**Exercise requirements**
Type again, exactly, the lines below from the start through the line that includes "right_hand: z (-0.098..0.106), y".

*** Block opens ***

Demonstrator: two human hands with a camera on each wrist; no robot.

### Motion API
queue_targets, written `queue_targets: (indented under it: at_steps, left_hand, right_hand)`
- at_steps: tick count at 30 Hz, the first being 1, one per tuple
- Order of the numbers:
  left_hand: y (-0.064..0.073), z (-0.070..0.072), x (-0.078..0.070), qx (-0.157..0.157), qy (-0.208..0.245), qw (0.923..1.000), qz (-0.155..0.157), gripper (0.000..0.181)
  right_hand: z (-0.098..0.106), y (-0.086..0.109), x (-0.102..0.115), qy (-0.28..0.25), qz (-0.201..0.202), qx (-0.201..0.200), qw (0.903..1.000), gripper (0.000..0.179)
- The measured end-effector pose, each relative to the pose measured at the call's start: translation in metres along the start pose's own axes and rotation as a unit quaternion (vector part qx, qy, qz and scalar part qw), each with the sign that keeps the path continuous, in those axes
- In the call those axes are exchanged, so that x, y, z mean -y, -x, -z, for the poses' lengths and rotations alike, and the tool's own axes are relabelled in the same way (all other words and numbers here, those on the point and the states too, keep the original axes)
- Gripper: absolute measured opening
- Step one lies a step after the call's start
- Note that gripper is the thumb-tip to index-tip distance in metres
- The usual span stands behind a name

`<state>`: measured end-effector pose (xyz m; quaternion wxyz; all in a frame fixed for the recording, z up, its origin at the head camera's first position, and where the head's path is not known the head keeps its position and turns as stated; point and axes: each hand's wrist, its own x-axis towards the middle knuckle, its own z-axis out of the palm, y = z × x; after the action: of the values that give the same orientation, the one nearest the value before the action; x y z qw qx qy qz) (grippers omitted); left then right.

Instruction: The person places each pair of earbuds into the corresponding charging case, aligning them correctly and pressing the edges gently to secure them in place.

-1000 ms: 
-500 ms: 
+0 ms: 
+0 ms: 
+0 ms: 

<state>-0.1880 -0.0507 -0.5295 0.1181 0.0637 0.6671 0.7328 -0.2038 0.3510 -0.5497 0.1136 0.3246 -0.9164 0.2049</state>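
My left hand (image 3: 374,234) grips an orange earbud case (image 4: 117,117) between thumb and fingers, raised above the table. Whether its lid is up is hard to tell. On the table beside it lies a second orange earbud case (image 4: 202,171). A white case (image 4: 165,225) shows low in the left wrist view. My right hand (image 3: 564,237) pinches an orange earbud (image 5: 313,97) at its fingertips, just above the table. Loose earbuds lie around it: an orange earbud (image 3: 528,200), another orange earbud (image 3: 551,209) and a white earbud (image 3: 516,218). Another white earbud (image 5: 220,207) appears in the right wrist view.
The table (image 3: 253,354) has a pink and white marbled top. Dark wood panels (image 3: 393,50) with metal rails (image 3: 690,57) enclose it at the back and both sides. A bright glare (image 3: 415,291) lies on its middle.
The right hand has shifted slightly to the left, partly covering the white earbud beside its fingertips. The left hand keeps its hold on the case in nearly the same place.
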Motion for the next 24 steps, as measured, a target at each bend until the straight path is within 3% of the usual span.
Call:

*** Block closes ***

**Expected output**
Demonstrator: two human hands with a camera on each wrist; no robot.

### Motion API
queue_targets, written `queue_targets: (indented under it: at_steps, left_hand, right_hand)`
- at_steps: tick count at 30 Hz, the first being 1, one per tuple
- Order of the numbers:
  left_hand: y (-0.064..0.073), z (-0.070..0.072), x (-0.078..0.070), qx (-0.157..0.157), qy (-0.208..0.245), qw (0.923..1.000), qz (-0.155..0.157), gripper (0.000..0.181)
  right_hand: z (-0.098..0.106), y (-0.086..0.109), x (-0.102..0.115), qy (-0.28..0.25), qz (-0.201..0.202), qx (-0.201..0.200), qw (0.903..1.000), gripper (0.000..0.179)

The exercise has been fully answered.